À qui s’adresse la Fitbit Air ?
Katrien : Personnellement, je ne l’achèterais pas, car je suis quelqu’un qui aime porter une montre de sport et enregistrer de nombreuses activités. Si vous voulez purement suivre des statistiques de santé, sans rien de gênant au poignet, c’est un achat idéal. C’est vraiment pour ceux qui ne veulent pas être dérangés, mais qui veulent tout de même mesurer des choses.
Cédric : Je la trouve juste assez intéressante pour qu’elle puisse être un achat impulsif. Elle est aussi assez intéressante pour convaincre les personnes qui prendraient autrement une alternative chinoise moins chère. Google n’est pas plus blanc que blanc, mais je leur fais un peu plus confiance qu’à une alternative chinoise dont on ne sait pas ce qu’il advient de ses données. Les bracelets eux-mêmes sont également abordables, et je m’attends à ce que des modèles officiels et non officiels soient rapidement disponibles en ligne.
Seulement, je ne prendrais pas le premium aujourd’hui. Il vaut mieux poser de temps en temps une question à l’IA avec quelques paramètres que vous avez vous-même sous la main. Vous en tirerez autant de bénéfices. J’espérais l’acheter, car je fais beaucoup de sport, mais pour les trajets quotidiens, je n’ai pas envie de me connecter à chaque fois sur ma montre.

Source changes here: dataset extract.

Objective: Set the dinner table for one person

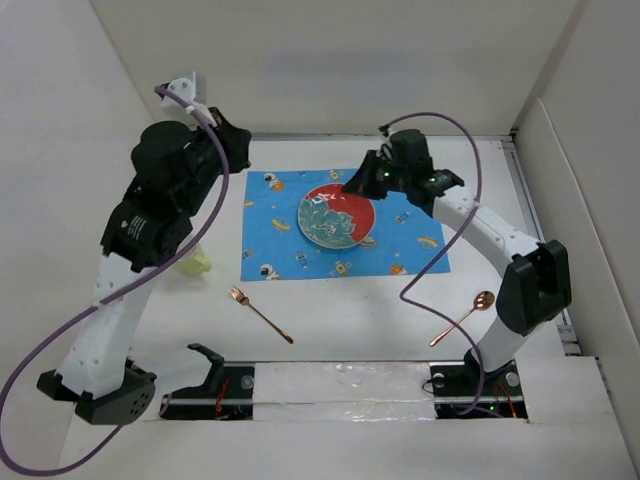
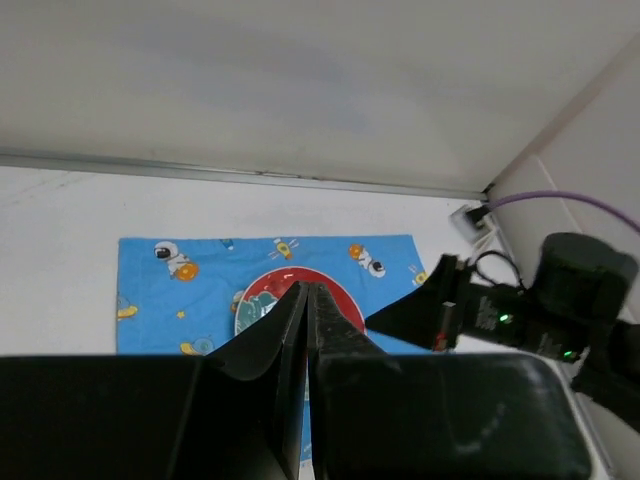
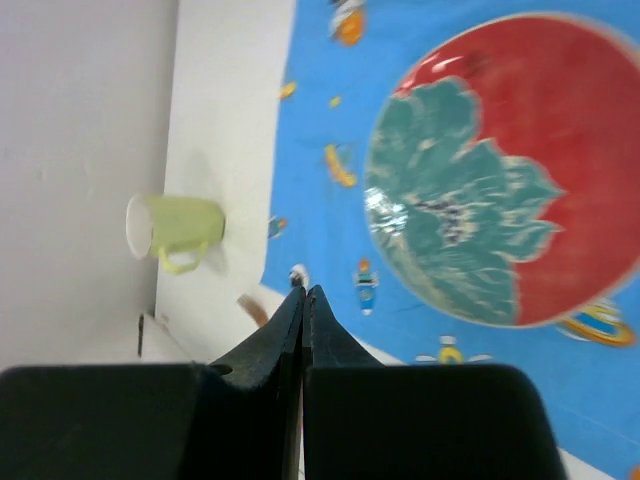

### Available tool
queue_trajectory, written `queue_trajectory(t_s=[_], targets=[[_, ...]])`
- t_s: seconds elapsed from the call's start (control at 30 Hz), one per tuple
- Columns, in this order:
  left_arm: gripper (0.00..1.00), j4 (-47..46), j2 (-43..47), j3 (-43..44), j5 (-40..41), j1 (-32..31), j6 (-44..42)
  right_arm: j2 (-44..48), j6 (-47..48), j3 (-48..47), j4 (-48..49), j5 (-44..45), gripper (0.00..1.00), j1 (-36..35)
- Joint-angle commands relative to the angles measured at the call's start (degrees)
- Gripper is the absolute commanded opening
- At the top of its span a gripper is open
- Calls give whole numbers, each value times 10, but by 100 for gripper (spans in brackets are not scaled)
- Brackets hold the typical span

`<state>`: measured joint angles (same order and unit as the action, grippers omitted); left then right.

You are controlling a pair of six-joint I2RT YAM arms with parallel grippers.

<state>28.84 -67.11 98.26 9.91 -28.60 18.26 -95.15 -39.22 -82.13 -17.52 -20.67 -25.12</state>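
Observation:
The white dinner table (image 1: 350, 315) carries a blue cartoon-print placemat (image 1: 415, 225) with a red and teal plate (image 1: 337, 215) on it. A copper fork (image 1: 260, 313) lies in front of the mat at the left, and a copper spoon (image 1: 465, 317) at the right. A pale green mug (image 1: 197, 262) lies left of the mat, partly hidden by my left arm. My left gripper (image 1: 235, 140) is shut and empty, raised beyond the mat's far left corner. My right gripper (image 1: 356, 182) is shut and empty, above the plate's far edge. The plate also shows in the right wrist view (image 3: 500, 170).
White walls enclose the table at the left, back and right. In the left wrist view my shut fingertips (image 2: 305, 290) stand over the plate (image 2: 262, 300), with the right arm (image 2: 560, 300) beside it. In the right wrist view the mug (image 3: 175, 225) lies on its side.

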Motion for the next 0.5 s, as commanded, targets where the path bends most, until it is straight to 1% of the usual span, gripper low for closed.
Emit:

L’idéal serait une solution intermédiaire : un Whoop qui détecte tout parfaitement et qui est un produit solide, mais dont le prix est absurde, face au prix compétitif de Google, qui est juste un peu en retrait sur la détection automatique. Je le recommande aux sportifs non fervents qui n’ont pas besoin de la fonction montre, car c’est important : il n’y a pas d’écran.